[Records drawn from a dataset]
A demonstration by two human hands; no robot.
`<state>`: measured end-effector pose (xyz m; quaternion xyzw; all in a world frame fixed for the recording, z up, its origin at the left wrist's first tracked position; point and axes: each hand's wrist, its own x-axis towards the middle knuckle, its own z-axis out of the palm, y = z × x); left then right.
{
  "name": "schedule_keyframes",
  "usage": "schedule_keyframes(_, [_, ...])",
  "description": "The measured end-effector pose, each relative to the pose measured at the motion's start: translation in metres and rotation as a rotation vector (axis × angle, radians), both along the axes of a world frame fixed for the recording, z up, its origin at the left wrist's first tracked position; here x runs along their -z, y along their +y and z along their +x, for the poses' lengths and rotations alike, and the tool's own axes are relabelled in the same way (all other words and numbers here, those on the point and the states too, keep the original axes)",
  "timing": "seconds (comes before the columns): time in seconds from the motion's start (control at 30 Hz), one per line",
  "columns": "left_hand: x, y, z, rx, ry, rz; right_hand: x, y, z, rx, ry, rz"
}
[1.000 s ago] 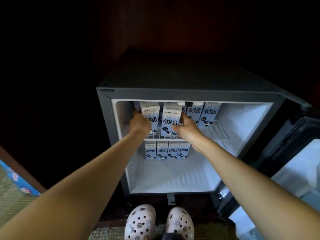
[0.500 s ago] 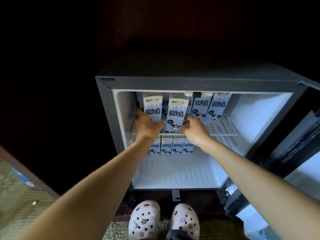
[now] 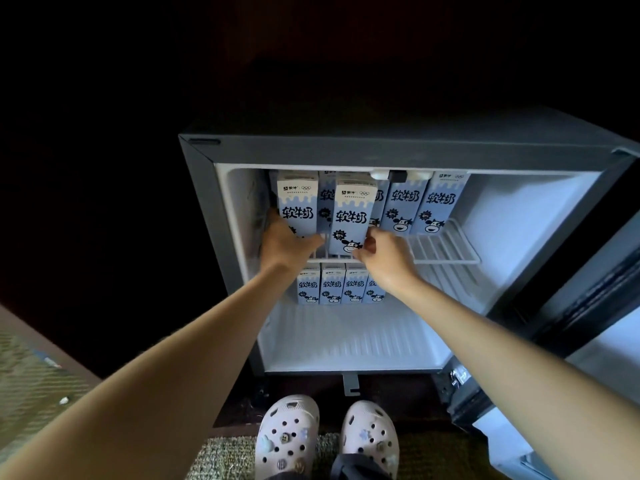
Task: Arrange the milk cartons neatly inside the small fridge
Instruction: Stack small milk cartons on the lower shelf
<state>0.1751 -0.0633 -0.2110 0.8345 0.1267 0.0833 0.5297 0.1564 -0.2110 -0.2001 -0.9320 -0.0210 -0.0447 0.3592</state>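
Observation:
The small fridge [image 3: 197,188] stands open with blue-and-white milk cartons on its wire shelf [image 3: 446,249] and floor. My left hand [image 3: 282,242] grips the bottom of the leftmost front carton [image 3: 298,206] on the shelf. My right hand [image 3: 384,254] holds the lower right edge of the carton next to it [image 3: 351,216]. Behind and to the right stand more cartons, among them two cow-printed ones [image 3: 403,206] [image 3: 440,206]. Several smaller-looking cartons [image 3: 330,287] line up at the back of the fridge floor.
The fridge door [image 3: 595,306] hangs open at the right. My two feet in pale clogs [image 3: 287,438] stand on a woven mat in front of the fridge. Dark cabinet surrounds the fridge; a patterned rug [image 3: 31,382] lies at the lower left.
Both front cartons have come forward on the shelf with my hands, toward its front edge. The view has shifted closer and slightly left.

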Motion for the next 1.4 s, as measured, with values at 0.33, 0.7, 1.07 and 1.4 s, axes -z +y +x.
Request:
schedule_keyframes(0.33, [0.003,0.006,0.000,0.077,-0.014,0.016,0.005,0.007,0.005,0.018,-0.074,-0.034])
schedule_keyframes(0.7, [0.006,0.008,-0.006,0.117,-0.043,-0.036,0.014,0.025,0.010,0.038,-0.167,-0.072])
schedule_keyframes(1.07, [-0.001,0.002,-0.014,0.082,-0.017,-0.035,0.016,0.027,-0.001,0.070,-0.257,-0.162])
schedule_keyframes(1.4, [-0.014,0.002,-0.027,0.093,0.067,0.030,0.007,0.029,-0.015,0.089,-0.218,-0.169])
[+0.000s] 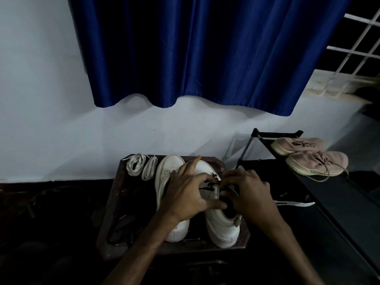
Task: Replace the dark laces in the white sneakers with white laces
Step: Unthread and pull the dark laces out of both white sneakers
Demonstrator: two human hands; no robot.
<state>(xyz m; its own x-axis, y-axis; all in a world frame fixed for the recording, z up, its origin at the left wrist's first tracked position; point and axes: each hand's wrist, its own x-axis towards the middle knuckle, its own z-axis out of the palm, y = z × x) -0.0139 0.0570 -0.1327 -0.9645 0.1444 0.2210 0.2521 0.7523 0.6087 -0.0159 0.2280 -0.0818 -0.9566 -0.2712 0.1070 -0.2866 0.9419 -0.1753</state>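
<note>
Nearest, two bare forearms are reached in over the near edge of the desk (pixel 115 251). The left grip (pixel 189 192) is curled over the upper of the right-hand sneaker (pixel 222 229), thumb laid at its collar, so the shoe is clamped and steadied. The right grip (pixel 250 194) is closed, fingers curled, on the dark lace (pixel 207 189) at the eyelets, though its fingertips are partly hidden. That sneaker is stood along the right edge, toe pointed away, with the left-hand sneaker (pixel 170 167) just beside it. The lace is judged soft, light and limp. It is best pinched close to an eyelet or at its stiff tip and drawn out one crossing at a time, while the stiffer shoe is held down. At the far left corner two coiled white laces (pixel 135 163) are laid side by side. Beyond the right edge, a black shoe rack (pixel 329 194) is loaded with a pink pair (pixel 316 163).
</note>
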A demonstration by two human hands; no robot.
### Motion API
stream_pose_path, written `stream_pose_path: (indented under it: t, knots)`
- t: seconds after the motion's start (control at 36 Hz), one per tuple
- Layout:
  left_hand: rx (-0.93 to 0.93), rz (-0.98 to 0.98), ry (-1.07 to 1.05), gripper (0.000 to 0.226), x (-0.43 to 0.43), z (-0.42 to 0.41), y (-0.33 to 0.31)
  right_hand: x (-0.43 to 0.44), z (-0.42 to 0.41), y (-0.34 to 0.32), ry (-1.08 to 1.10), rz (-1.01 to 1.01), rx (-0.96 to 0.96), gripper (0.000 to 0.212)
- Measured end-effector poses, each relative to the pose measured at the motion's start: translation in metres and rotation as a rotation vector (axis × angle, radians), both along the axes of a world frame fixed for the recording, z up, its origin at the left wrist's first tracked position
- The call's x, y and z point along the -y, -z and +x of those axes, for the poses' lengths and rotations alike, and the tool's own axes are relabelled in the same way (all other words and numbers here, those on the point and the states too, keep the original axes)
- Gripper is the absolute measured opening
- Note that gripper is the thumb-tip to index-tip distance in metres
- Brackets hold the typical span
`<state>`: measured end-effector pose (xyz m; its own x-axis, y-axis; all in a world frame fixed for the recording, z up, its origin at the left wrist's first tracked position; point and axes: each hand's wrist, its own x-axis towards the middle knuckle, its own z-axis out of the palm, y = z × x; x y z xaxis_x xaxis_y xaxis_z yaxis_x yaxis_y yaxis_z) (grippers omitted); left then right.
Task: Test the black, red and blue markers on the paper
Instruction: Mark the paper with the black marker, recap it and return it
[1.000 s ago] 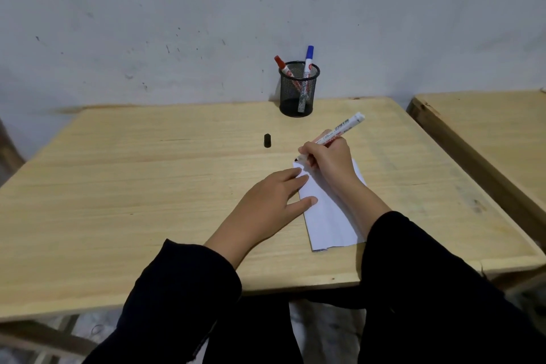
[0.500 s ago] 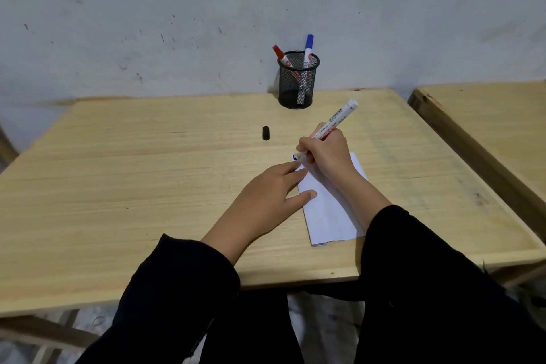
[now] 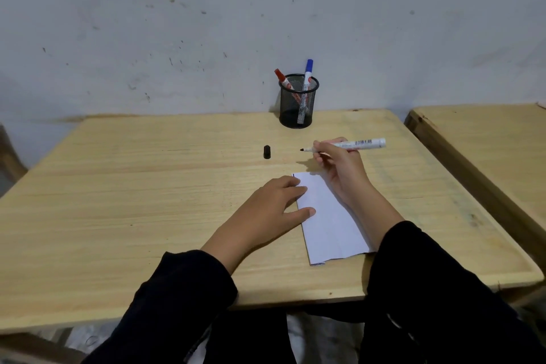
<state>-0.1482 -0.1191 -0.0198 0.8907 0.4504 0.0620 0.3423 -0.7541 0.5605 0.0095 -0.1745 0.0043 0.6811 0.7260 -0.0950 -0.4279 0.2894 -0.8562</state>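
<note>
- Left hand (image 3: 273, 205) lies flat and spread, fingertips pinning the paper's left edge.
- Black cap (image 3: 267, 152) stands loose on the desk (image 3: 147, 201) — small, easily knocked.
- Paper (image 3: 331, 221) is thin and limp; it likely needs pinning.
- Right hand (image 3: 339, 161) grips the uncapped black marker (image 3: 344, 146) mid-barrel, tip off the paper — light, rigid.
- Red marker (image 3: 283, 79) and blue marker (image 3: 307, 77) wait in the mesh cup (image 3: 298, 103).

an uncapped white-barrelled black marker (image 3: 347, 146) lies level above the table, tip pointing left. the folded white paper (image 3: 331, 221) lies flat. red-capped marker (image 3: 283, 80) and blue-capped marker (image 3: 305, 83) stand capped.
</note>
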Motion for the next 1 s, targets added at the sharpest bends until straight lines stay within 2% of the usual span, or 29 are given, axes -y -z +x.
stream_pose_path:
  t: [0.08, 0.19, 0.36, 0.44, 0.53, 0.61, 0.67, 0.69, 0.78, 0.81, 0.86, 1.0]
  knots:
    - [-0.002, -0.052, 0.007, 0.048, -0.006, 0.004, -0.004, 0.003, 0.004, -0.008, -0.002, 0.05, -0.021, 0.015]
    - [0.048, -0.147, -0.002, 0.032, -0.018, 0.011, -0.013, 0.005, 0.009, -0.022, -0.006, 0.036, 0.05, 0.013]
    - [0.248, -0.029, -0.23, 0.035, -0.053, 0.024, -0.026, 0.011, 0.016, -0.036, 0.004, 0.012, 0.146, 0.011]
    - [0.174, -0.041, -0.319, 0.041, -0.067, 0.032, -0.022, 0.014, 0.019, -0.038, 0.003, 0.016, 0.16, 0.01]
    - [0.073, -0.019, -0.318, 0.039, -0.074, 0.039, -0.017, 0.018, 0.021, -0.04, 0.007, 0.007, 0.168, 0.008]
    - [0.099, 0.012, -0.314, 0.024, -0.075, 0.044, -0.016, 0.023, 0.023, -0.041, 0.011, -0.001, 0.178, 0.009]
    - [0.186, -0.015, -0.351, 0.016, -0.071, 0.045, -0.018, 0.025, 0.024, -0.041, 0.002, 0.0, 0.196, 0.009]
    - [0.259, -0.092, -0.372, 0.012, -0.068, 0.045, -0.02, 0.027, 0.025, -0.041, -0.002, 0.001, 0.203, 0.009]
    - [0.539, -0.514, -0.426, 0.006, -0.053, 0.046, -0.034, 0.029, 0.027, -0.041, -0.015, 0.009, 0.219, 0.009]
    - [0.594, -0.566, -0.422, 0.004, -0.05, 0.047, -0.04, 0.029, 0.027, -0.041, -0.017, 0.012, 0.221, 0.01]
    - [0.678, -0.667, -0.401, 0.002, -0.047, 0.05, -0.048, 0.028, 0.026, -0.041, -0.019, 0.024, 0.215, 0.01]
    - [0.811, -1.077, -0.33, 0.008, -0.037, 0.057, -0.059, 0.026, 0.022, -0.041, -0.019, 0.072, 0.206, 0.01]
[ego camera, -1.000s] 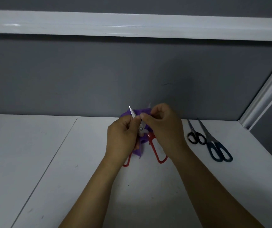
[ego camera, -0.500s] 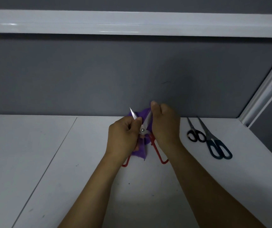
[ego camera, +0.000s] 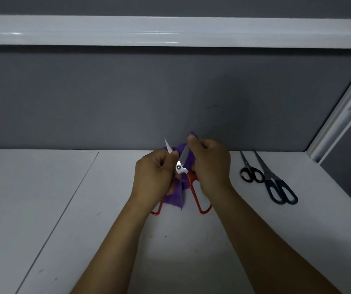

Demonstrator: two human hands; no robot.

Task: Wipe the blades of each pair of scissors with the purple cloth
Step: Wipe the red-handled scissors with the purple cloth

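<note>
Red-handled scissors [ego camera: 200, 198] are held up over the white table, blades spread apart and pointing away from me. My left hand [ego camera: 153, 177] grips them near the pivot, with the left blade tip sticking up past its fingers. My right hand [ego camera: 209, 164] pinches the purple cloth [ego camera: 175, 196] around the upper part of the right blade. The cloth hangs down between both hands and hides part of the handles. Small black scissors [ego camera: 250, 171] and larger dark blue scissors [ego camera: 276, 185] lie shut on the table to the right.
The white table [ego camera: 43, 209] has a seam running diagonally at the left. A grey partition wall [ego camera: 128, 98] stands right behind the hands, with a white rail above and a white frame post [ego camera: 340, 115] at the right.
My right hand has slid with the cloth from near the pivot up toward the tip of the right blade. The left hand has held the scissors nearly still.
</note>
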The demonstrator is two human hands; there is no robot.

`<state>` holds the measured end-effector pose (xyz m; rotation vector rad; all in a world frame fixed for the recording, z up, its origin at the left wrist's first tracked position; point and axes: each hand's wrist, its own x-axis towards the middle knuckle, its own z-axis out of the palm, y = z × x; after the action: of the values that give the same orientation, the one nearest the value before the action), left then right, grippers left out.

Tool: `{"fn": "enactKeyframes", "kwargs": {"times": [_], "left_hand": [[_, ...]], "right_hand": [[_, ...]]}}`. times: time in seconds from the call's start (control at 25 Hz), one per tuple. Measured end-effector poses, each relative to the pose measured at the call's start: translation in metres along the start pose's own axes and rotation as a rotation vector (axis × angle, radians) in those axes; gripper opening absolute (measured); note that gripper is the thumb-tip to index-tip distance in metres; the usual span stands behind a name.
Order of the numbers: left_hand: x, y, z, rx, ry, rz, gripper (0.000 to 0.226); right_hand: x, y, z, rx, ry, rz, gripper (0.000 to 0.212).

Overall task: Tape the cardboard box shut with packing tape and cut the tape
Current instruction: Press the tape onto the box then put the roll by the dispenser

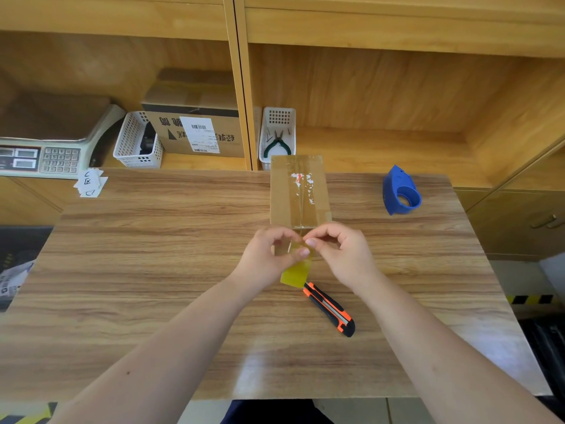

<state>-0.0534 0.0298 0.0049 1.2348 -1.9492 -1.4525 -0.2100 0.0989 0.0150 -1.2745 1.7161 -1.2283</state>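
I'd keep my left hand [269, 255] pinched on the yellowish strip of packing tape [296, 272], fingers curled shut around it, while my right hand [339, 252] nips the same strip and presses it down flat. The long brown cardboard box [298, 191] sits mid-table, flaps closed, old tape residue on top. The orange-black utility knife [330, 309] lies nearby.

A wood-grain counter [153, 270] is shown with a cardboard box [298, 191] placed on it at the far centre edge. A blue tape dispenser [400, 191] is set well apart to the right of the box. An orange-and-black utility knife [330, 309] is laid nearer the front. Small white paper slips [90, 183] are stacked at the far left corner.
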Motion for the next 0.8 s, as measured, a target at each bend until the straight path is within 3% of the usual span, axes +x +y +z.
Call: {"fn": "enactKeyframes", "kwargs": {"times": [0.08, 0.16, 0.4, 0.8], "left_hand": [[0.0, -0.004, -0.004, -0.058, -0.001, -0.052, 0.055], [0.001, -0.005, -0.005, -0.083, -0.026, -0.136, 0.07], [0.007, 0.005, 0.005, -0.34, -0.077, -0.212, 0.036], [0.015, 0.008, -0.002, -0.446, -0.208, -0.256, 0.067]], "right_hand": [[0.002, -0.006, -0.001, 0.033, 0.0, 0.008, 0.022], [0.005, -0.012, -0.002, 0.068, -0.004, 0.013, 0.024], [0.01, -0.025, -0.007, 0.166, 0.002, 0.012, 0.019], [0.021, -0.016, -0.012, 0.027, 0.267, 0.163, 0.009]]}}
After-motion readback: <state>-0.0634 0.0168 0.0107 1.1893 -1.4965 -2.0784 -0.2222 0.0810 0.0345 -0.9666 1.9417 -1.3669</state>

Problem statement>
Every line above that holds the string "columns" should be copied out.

Solution for this problem>
  "timing": "seconds (comes before the columns): time in seconds from the motion's start (control at 30 Hz), one per line",
  "columns": "left_hand: x, y, z, rx, ry, rz; right_hand: x, y, z, rx, ry, rz"

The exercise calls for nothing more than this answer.